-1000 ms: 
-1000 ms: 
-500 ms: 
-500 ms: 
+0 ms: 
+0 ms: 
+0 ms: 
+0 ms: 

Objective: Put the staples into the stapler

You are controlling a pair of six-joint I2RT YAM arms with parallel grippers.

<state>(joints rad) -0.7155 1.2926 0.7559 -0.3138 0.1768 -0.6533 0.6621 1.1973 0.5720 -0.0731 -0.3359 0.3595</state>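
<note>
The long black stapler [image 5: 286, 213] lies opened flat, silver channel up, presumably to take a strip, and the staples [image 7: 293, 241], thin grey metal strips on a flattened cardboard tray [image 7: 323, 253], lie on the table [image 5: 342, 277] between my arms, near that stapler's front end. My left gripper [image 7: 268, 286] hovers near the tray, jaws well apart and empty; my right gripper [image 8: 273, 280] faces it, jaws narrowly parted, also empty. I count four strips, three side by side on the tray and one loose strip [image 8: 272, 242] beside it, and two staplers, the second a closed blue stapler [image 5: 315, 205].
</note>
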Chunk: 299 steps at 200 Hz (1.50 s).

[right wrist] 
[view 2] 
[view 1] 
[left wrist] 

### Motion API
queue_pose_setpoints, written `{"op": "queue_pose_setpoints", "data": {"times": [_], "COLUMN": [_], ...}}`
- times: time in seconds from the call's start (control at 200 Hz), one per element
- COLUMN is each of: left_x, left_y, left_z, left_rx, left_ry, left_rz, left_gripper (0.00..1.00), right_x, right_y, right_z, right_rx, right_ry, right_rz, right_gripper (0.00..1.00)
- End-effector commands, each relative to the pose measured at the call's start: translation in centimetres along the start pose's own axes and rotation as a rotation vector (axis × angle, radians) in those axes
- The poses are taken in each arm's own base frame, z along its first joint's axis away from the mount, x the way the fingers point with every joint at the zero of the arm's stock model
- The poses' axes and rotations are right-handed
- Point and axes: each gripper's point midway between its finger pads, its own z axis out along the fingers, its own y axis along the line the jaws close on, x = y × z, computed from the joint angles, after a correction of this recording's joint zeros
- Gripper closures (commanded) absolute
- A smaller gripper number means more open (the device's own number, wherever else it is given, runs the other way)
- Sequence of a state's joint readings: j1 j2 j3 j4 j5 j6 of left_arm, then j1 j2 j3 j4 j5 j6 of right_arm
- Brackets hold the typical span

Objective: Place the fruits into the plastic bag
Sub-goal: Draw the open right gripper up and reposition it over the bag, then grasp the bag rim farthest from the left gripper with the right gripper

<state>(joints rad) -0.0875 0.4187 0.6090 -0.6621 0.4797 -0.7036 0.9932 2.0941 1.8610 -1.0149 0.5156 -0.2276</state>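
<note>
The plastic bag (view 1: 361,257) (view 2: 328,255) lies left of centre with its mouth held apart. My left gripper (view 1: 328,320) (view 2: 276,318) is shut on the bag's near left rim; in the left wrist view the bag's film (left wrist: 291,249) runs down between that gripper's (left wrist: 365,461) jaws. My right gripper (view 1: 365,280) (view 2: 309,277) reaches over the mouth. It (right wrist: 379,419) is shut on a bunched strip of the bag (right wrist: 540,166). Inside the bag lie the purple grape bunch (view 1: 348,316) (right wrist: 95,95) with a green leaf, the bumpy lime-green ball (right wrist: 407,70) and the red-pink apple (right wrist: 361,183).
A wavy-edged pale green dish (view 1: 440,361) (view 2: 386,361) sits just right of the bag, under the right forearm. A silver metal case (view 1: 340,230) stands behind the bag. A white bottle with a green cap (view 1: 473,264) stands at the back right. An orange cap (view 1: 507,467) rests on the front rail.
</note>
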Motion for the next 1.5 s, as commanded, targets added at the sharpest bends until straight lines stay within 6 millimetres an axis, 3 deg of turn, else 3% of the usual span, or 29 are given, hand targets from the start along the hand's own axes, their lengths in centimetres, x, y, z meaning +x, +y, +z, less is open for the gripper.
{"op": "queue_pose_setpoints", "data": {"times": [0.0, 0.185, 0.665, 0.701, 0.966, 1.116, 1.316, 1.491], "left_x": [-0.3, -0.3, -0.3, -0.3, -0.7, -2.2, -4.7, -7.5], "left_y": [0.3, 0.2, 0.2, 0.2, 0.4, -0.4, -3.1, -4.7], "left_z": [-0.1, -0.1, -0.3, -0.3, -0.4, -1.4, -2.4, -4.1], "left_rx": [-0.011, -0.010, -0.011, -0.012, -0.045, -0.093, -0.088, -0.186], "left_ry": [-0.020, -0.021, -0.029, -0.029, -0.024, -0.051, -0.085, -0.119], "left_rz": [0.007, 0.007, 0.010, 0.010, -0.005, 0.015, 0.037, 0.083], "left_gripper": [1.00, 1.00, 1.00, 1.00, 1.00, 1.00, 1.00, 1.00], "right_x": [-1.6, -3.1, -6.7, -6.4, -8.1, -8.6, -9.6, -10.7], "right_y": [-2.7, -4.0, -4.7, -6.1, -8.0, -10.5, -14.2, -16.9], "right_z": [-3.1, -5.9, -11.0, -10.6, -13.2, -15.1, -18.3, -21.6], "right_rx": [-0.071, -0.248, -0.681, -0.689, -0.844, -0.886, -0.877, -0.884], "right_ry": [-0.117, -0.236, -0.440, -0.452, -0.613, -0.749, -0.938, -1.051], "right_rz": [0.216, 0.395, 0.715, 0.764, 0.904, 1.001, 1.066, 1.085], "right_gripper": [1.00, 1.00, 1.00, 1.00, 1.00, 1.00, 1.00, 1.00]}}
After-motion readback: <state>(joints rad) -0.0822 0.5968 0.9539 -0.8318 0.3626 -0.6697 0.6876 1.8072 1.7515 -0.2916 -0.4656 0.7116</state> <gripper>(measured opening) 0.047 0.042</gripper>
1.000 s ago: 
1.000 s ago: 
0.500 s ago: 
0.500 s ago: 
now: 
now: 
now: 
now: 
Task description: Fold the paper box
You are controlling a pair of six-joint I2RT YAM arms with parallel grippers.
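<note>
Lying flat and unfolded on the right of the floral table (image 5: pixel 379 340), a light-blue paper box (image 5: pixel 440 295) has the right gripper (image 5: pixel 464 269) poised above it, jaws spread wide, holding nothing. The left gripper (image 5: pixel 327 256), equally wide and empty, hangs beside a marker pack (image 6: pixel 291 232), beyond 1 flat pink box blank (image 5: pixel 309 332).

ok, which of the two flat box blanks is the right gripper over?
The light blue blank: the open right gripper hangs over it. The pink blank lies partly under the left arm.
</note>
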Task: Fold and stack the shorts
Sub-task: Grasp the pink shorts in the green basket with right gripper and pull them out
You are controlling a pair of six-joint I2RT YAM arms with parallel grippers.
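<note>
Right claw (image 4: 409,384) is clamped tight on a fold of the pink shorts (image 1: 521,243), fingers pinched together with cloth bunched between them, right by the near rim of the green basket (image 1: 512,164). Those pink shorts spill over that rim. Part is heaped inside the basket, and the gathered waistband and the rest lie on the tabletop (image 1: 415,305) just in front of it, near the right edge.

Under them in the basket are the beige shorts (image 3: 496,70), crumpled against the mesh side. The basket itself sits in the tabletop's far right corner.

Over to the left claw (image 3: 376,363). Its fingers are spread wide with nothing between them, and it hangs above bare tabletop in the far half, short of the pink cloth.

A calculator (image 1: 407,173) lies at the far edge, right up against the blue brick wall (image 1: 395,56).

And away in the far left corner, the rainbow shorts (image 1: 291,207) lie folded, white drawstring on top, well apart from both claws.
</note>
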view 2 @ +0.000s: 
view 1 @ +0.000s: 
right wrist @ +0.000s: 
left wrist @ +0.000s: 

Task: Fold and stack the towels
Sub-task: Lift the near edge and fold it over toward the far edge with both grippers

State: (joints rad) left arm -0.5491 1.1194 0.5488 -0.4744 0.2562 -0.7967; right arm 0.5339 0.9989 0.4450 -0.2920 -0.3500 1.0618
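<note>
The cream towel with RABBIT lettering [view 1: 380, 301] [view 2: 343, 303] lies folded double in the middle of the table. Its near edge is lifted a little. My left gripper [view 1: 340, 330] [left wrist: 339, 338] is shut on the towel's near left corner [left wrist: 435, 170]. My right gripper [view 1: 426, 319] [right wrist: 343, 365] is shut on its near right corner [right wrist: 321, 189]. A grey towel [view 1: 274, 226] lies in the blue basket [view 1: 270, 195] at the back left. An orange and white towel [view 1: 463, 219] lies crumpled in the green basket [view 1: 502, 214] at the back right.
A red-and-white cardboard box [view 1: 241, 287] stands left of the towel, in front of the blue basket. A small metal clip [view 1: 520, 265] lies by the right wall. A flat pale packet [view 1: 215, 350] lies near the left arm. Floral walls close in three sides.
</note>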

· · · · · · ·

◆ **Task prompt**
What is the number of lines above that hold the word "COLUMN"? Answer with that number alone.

◆ **Answer area**
2